-- SUPPLIED DATA follows --

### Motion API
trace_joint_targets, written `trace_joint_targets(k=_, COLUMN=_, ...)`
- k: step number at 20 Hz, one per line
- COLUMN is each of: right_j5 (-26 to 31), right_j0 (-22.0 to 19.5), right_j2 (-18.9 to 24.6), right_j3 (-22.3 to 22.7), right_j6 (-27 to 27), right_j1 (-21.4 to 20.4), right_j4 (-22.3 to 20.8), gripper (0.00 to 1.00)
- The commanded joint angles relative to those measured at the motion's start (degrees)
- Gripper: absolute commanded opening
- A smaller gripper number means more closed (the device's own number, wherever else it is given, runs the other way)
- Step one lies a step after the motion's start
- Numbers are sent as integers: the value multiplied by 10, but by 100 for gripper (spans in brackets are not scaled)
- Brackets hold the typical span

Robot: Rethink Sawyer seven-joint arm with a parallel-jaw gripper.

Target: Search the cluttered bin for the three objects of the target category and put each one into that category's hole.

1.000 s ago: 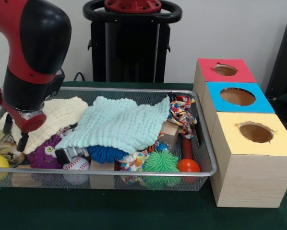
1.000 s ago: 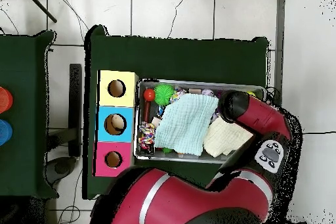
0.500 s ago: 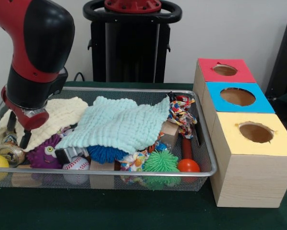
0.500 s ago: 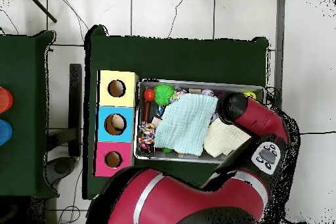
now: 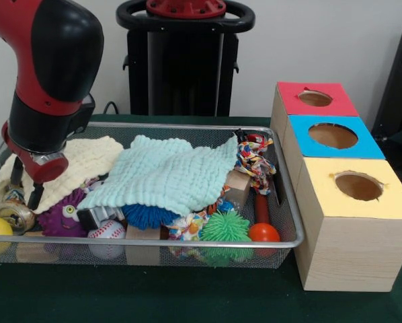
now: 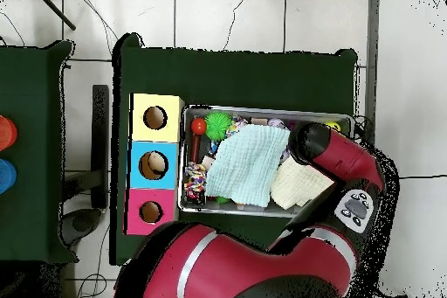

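Status: you see the gripper, fingers apart and empty, above the can at the bin's end. Three box holes show nothing inside; sorting apparently all remains.

I'm seeing the mint cloth covering the bin's middle, cream cloth blocking the far left, toys crowding the near wall, three box holes lying open and unobstructed.
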Motion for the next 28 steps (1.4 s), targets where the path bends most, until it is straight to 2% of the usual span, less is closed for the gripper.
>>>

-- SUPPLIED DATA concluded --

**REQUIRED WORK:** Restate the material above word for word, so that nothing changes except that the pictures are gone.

**ANSWER FOR THIS EXERCISE:**
### Motion API
trace_joint_targets, written `trace_joint_targets(k=_, COLUMN=_, ...)`
- k: step number at 20 Hz, one per line
- COLUMN is each of: right_j5 (-26 to 31), right_j0 (-22.0 to 19.5), right_j2 (-18.9 to 24.6), right_j3 (-22.3 to 22.7), right_j6 (-27 to 27), right_j1 (-21.4 to 20.4), right_j4 (-22.3 to 20.8), gripper (0.00 to 1.00)
- The commanded joint angles relative to those measured at the motion's start (degrees)
- Gripper: absolute commanded opening
- A smaller gripper number means more closed (the device's own number, wherever else it is given, runs the other way)
- Step one lies a step after the motion's start
- Numbers are sent as integers: the value multiplied by 10, but by 100 for gripper (spans in brackets are not scaled)
- Brackets hold the typical span

Robot: Rethink Sawyer seven-joint arm with a parallel-jaw gripper.

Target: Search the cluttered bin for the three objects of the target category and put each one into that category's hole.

1.000 s ago: 
1.000 s ago: 
0.500 s ago: 
0.500 s ago: 
now: 
now: 

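Status: you see the gripper, fingers apart and empty, above the can at the bin's end. Three box holes show nothing inside; sorting apparently all remains.

I'm seeing the mint cloth covering the bin's middle, cream cloth blocking the far left, toys crowding the near wall, three box holes lying open and unobstructed.
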Motion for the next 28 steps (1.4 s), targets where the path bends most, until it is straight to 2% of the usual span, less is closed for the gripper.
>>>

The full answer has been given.